# British Steam Rail Motors



## scottemcdonald (Jan 11, 2008)

I'm thinking that I have enough Mamod spare parts, an unfinished Tenmille kit to get started on one of these. Will just need a Regner micro boiler and burner to complete the needed supplies.






Scott


----------



## daveyb (Feb 28, 2009)

ahhhh but would it be maroon or chocolate and cream,,,, yummy,,,,


----------



## scottemcdonald (Jan 11, 2008)

Probably Maroon.


----------



## Charles (Jan 2, 2008)

Scott
A British "doodlebug" under steam along picturesque lines a wonderful time back in time!


----------



## Shay Gear Head (Jan 3, 2008)

Scott,

Why not use a Ruby mech. A good used one will cost less that Mamod parts.


----------



## David Leech (Dec 9, 2008)

daveyb said:


> ahhhh but would it be maroon or chocolate and cream,,,, yummy,,,,


Davey,
From what I can see, only one of the railmotors made it into BR days, and even then was taken out of service in 1948, probably before it was ever painted in BR colours.
So, they would only ever be in their respective railway company liveries.
According to one of my books, all of the railmotors in Britain, were built between 1903 and 1911, and all but the one had finished their lives by the mis 1930's.
Of this type, (rigid pattern) there were 134 built by 10 railways, of which the GWR built 97.
Just thought that I would add some detail!
All the best,
David Leech, Delta, Canada


----------



## Pete Thornton (Jan 2, 2008)

Shay Gear Head said:


> Scott,
> 
> Why not use a Ruby mech. A good used one will cost less that Mamod parts.

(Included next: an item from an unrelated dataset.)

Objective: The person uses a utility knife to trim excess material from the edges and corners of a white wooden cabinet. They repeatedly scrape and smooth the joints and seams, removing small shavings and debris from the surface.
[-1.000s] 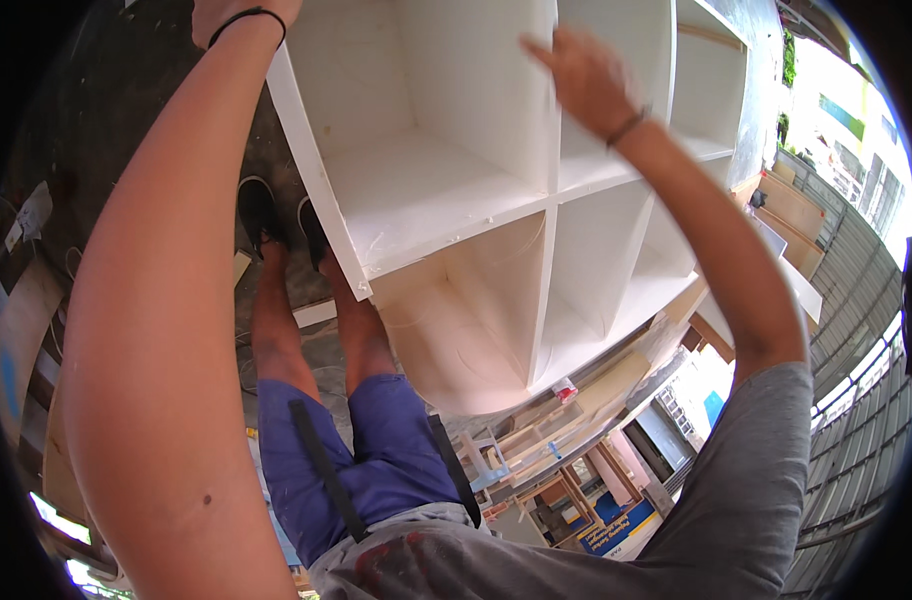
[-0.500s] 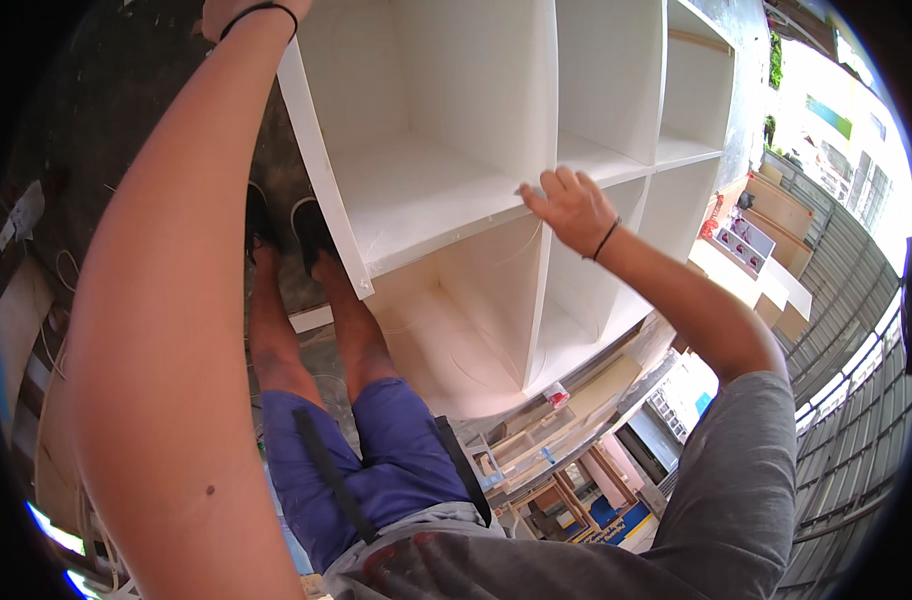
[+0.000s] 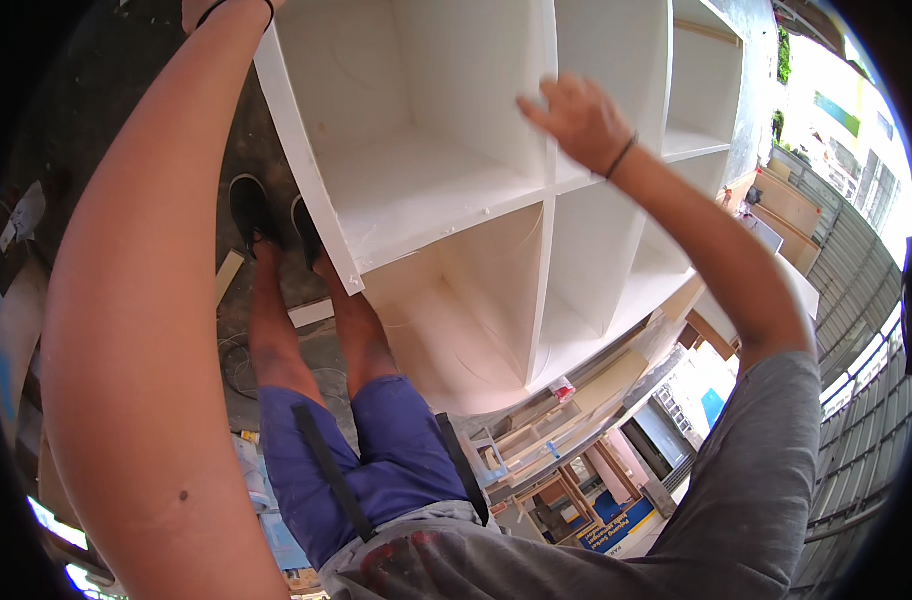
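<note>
A white shelving unit (image 3: 446, 236) with several open square compartments fills the space in front of me. My left arm reaches far forward along its left side. Only the wrist end of my left hand (image 3: 198, 12) shows at the top edge, by the unit's outer left panel (image 3: 311, 170); its fingers are out of the picture. My right hand (image 3: 582, 122) is raised over an upright divider in the middle of the unit. Its thumb sticks out and its fingers are loosely apart, slightly blurred, with nothing visible in them. Whether it touches the divider I cannot tell.
My feet in dark shoes (image 3: 251, 210) are on the dark floor left of the unit, near a loose wooden strip (image 3: 229, 275). Boards and wooden frames (image 3: 556, 500) lie at the lower right. A corrugated metal wall (image 3: 856, 230) stands at the right.
My right hand has lifted away from the shelf's front edge, up toward the upright divider. My left arm and the view have shifted slightly.
</note>
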Motion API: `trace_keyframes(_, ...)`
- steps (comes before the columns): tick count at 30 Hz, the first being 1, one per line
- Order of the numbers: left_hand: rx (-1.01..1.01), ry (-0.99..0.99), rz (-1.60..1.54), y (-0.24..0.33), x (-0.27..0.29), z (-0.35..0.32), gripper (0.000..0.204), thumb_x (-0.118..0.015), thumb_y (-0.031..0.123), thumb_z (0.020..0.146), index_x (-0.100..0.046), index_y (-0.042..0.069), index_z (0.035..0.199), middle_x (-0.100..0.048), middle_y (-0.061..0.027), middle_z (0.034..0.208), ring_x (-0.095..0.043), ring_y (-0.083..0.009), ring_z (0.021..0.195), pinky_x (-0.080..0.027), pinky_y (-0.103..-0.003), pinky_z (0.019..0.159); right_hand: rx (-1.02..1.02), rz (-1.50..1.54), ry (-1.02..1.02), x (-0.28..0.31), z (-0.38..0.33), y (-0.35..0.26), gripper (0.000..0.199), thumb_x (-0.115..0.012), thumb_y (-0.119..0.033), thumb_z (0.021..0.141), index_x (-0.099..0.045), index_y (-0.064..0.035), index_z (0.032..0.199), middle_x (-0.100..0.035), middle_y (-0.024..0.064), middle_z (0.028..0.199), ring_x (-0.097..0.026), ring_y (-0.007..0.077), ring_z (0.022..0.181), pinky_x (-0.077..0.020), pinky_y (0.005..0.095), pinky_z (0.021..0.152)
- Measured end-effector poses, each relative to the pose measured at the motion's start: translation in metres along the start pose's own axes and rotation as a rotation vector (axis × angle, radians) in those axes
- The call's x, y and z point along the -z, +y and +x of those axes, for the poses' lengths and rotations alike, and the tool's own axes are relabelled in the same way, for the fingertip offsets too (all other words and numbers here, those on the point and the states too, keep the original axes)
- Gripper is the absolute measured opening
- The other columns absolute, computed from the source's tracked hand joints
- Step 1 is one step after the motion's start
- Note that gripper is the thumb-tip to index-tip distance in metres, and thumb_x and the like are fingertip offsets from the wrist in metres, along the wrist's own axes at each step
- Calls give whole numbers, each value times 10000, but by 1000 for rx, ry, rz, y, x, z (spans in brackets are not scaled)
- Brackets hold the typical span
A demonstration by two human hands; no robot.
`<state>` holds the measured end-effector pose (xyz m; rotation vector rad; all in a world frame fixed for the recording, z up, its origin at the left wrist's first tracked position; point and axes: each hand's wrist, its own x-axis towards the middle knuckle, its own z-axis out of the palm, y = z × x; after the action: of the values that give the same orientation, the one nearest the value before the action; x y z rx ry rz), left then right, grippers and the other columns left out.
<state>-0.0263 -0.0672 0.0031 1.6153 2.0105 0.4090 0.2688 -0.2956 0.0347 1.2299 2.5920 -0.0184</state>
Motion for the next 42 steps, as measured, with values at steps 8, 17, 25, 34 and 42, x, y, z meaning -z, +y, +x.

The Accucraf "Dora" review pointed out it would make an excellent railmotor power unit.


----------



## scottemcdonald (Jan 11, 2008)

Bruce,

Thanks for the idea, but I have a Mamod that was purchased many years ago for bashing into something. Will use what I have first. If I don't like the old Mamod stuff I'll maybe look at a either a Ruby or Dora motor later. Idea here is to use up what I have in bash boxes first minimizing purchases. Got to clear out those bits and pieces! 

I'll post as I go. Guess this will be my "build thread". 

Scott


----------



## NeilK (Jun 17, 2013)

Scott:
Thanks for posting the link to the video...it's great! Beautiful scenery and a fascinating piece of railway equipment make for delightful imagery. Seeing the steam-powered passenger car in motion really brings life to the older black and white photos of our steam dummies from the early 1900s.

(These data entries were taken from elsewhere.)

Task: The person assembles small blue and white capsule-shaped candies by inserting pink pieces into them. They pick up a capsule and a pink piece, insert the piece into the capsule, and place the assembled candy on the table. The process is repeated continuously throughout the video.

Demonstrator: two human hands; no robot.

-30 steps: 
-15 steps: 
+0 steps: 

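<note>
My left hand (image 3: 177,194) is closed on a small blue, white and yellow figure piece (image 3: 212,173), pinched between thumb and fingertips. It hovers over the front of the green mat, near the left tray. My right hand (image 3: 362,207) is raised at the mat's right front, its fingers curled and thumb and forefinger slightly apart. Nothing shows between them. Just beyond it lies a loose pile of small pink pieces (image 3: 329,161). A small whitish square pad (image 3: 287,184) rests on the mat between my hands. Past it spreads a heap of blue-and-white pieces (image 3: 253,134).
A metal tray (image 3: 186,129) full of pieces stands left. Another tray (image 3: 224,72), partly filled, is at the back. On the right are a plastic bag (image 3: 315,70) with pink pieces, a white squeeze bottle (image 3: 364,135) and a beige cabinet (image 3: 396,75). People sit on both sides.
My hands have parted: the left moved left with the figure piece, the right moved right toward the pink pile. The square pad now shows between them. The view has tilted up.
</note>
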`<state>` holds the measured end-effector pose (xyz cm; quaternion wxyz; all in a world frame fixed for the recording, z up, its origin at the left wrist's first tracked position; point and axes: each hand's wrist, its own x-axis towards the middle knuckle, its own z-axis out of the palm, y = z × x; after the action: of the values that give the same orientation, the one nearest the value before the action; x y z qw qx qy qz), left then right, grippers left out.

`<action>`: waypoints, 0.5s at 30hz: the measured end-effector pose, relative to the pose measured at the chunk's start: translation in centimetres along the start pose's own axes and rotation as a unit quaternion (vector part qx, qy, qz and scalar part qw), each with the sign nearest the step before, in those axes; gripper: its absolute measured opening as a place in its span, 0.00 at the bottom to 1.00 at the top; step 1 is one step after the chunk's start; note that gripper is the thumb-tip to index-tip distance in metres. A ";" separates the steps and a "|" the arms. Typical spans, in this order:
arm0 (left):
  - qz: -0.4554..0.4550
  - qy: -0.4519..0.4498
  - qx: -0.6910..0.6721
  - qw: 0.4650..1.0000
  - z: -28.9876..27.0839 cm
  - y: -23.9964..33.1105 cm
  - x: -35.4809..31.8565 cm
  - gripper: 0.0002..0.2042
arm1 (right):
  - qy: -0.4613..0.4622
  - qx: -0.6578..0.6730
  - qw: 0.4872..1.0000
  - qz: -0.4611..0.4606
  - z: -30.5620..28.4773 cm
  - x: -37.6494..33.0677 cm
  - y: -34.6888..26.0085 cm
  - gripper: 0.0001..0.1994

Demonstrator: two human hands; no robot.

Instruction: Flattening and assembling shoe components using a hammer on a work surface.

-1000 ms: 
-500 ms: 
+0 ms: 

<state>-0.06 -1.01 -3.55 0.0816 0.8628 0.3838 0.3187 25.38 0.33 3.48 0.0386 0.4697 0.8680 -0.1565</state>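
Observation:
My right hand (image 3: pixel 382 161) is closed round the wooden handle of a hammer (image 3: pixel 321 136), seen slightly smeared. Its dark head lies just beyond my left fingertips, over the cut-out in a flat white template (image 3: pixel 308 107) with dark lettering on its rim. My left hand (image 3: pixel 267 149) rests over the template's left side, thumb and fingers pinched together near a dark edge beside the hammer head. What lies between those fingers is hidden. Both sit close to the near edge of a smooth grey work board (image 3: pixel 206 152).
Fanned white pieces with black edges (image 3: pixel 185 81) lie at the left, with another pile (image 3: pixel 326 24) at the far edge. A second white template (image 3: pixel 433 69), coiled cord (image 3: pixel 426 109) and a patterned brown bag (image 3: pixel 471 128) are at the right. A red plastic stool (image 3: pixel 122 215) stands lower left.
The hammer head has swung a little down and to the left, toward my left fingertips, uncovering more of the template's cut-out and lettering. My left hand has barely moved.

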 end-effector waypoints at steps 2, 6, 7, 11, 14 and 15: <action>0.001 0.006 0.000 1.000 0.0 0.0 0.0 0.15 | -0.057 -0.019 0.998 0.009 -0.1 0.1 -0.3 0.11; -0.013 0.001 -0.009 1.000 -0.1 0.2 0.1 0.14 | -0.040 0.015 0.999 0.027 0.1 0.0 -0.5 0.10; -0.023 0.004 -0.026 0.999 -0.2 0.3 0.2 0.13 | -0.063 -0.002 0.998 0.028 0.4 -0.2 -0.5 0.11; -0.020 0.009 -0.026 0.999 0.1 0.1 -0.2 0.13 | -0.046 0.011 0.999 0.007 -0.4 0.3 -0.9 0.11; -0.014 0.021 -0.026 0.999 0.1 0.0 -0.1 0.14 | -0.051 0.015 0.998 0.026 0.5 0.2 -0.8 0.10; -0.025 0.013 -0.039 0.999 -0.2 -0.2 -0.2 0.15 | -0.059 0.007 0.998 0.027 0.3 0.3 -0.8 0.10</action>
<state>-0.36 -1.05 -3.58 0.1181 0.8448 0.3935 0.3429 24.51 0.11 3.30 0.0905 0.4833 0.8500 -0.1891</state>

I'll be watching for your "build" project!

Neil


----------



## scottemcdonald (Jan 11, 2008)

Made a trek into the model train storage "out building" today to dig out the Tenmille kit I bought, ohhhh... about twenty years ago. Its a S.R. Maunsell Brake/3rd Bogie Coach that will provide the chassis for my version. Not going to "nuts and bolts" authenticity to the #93, just making a "what could have been" if Southern had one. So maybe I should go Southern Green to go along with my ASTER Schools. (Yeah, I'm sure that will upset some folks somewhere... heh heh) ;-)

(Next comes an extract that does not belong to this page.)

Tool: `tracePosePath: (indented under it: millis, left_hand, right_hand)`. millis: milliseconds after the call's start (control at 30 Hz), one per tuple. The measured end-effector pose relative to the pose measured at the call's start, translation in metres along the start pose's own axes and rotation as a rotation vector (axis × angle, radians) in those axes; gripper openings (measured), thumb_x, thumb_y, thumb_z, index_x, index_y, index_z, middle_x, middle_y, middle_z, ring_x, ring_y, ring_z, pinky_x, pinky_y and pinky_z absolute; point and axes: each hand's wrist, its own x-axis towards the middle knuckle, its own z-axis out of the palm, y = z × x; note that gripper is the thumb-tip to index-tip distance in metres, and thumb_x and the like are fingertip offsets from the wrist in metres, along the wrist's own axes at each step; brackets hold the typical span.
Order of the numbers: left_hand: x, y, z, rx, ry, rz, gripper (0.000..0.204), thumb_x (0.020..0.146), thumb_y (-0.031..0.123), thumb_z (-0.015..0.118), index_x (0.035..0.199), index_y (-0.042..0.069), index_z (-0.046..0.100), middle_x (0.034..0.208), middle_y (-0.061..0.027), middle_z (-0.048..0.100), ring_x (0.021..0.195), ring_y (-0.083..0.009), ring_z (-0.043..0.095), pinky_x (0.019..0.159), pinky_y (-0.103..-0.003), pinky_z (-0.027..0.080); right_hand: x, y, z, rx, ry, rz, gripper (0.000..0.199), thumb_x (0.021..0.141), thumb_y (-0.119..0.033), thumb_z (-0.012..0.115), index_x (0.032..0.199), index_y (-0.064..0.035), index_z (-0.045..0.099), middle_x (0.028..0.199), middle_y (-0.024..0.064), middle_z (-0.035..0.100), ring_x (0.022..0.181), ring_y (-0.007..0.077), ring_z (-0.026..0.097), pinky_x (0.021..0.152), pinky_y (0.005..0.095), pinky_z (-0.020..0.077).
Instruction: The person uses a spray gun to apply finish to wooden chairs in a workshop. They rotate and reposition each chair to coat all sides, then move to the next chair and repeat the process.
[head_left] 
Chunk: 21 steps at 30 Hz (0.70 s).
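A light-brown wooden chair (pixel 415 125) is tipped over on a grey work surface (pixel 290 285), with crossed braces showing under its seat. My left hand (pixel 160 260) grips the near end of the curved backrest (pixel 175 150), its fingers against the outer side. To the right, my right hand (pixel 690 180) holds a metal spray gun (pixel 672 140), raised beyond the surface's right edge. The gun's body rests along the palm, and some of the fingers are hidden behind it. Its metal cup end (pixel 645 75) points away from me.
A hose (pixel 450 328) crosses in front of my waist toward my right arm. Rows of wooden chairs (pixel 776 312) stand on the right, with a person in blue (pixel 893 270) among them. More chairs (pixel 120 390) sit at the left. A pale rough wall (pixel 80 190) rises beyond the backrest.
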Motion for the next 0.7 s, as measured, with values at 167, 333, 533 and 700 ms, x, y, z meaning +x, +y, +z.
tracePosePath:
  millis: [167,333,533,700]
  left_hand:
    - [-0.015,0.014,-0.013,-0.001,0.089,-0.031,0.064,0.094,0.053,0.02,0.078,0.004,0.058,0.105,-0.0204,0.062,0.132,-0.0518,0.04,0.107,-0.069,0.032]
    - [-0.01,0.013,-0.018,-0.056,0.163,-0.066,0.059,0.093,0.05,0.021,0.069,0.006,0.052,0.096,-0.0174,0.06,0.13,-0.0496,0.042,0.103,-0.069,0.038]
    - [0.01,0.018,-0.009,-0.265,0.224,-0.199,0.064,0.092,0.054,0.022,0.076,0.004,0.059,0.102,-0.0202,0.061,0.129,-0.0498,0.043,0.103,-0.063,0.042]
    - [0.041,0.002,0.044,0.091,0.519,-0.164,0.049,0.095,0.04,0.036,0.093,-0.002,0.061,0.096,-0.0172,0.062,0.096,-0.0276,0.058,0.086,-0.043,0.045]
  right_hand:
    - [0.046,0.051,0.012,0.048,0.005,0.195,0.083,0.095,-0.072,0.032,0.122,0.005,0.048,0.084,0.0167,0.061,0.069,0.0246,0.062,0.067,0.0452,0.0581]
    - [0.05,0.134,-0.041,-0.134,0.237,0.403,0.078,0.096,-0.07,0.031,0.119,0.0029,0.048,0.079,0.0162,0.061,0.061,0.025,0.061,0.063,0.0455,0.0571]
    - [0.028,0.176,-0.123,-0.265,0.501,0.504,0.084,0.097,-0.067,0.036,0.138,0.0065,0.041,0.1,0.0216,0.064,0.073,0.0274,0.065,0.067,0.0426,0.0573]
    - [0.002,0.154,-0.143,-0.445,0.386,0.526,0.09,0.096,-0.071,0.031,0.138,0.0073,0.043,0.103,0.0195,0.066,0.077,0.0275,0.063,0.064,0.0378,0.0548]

https://www.flickr.com/photos/scotty_macd/14899601748/

Scott


----------



## Shay Gear Head (Jan 3, 2008)

How you going to separate the boiler from the engine as seen in the video?


----------



## Larry Green (Jan 2, 2008)

Scott, let me know if you need any bits and pieces of metals for this. My scrap boxes from my machinist days are still bountiful.

Looking forward to watching this project-maybe see something at the next DH?

Larry


----------



## scottemcdonald (Jan 11, 2008)

Got the Regner Micro Boiler/Burner set in this past week. Here's a view of the the planned arrangement.

http://www.flickr.com/photos/scotty_macd/15224075935/in/set-72157646630749380/player/

Scott


----------



## xo18thfa (Jan 2, 2008)

How would you classify that? 0-4-4? You could pack a huge boiler in there. It would run for a week.


----------



## Chris Scott (Jan 2, 2008)

Maybe a CoffeePot would help further your model, or an example of how the Australian's approached a Rail Motor;

http://www.prr.org.au/cms//v/CoffeePot/

http://www.comrails.com/cr_locos/p_njab.html

Couple of videos;

Coffeepot Sentinel Steam Powered Railcar Pichi Richi Railway Quorn South Australia
http://vimeo.com/71709928

The Coffee Pot of the Pichi Richi Railway (great history narration)





I cannot remember who but someone made CoffeePot live steam models. One was at the NSS this past July.


----------



## redbeard (Jan 2, 2008)

_I cannot remember who but someone made CoffeePot live steam models._

That would be Rishon Locomotive Works, Australia. Really nice chap named Paul Trevaskis.
Also built a live steam Mason Bogie back around 1999-2000, I do not know if he is still operating.

Larry


----------



## Phippsburg Eric (Jan 10, 2008)

An Accucraft Dora would make a fine starting point for the "coffee pot"!!!


----------



## rbednarik (Jan 2, 2008)

Scott,

If you have any G1MRA Newsletters handy, take a look at Issue 239, has an article on building a GWR steam motor that may be of interest to you. Let me know if you want to borrow it.


----------